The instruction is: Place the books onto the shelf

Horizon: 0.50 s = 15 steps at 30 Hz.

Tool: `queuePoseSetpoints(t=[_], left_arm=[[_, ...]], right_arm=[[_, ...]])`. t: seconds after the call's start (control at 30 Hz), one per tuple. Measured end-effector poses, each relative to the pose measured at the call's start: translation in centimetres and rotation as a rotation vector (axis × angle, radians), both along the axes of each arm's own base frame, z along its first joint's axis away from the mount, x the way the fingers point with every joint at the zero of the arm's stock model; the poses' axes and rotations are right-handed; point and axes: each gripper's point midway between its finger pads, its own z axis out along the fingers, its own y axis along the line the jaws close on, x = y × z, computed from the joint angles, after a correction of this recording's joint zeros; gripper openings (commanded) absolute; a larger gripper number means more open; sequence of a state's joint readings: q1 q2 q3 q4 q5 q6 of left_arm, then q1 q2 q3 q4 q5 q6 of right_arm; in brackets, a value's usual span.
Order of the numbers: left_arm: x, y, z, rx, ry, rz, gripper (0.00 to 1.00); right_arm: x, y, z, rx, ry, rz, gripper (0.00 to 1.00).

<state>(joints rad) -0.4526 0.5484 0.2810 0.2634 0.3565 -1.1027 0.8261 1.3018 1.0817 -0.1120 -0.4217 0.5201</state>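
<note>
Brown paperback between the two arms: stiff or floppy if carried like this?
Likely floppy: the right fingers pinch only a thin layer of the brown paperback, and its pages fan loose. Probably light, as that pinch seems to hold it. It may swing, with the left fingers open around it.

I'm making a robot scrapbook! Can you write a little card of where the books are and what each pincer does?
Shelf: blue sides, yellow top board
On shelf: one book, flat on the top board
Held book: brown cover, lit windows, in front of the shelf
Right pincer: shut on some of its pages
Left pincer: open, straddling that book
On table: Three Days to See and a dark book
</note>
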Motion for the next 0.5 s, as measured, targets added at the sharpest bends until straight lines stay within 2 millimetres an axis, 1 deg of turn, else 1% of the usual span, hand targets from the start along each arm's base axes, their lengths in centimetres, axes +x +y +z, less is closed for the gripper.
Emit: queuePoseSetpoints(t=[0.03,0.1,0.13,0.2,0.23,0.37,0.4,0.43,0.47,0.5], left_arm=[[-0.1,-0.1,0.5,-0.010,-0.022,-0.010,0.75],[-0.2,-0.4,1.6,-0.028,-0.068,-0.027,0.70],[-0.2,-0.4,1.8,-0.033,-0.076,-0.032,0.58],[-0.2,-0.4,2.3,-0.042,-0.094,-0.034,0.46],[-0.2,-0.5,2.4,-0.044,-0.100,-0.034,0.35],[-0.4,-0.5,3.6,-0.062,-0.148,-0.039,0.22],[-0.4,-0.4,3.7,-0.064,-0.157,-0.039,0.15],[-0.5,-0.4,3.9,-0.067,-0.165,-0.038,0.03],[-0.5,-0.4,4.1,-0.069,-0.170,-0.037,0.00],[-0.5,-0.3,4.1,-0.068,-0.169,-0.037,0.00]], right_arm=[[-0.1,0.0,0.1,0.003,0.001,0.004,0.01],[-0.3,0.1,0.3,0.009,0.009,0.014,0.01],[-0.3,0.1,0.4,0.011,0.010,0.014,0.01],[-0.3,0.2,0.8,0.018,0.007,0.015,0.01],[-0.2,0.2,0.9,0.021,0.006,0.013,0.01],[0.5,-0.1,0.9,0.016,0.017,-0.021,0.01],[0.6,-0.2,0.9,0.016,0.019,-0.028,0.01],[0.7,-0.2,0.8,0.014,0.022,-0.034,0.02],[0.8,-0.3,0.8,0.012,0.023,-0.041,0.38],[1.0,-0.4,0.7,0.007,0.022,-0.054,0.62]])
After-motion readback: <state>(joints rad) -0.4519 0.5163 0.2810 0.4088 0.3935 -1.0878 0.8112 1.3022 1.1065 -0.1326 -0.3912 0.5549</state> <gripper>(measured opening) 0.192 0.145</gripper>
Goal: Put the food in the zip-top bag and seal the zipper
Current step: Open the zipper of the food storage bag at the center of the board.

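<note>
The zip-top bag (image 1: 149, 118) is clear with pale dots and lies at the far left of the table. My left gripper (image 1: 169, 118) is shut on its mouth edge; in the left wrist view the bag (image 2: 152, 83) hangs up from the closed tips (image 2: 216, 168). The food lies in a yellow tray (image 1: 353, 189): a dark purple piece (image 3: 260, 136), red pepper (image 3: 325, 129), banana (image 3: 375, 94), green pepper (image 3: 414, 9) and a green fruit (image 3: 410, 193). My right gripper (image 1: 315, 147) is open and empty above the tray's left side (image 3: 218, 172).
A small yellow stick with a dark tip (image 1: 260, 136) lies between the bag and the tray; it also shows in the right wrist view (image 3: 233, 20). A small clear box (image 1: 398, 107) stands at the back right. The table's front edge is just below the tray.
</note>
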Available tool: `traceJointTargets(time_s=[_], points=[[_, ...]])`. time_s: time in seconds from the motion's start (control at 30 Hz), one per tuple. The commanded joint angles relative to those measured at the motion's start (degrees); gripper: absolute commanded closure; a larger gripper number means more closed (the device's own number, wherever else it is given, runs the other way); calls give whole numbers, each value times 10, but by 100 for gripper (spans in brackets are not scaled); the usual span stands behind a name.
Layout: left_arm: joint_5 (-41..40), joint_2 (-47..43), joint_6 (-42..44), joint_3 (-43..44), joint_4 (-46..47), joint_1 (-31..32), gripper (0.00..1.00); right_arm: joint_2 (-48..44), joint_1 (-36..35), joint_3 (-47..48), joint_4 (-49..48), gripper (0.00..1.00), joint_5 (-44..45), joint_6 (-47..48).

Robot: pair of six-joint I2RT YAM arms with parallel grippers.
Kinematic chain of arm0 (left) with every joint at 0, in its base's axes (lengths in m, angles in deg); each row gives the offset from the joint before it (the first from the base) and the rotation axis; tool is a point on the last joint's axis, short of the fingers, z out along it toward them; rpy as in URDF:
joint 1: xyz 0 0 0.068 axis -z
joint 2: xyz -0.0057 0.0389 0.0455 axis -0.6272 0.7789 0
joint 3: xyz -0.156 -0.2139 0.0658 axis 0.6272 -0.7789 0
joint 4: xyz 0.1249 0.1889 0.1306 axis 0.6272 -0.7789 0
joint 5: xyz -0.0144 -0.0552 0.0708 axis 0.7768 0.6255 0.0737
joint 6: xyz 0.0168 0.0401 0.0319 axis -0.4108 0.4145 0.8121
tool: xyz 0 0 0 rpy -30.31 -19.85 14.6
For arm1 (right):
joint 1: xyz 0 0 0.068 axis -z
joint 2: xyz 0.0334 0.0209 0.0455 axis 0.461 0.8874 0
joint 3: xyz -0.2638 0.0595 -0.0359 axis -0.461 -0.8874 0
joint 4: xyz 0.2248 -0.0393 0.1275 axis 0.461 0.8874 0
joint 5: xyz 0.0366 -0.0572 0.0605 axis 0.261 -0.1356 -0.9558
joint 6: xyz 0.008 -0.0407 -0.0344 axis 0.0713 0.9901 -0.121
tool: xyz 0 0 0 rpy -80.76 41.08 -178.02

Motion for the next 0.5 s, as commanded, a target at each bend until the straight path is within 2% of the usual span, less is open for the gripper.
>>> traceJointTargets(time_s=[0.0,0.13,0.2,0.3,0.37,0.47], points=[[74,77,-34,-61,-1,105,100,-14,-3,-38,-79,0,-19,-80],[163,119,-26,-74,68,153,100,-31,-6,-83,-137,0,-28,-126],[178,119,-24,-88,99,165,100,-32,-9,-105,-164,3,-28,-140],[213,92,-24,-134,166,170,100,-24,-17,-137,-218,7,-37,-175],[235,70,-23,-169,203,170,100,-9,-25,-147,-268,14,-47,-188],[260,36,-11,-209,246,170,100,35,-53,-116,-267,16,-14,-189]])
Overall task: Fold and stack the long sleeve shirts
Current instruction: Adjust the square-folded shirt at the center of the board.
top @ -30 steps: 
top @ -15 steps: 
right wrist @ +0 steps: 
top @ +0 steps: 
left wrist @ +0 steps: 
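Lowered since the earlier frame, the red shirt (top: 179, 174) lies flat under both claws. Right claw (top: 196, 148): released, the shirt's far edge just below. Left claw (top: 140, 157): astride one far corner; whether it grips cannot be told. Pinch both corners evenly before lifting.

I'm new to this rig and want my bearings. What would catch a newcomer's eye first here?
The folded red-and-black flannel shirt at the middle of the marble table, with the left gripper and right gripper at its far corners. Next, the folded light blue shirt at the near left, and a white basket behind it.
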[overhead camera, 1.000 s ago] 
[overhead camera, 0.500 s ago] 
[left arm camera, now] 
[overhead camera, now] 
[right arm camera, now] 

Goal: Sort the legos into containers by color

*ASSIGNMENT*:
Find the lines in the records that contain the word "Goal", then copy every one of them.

*ANSWER FOR THIS EXERCISE*:
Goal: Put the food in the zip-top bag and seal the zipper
Goal: Sort the legos into containers by color

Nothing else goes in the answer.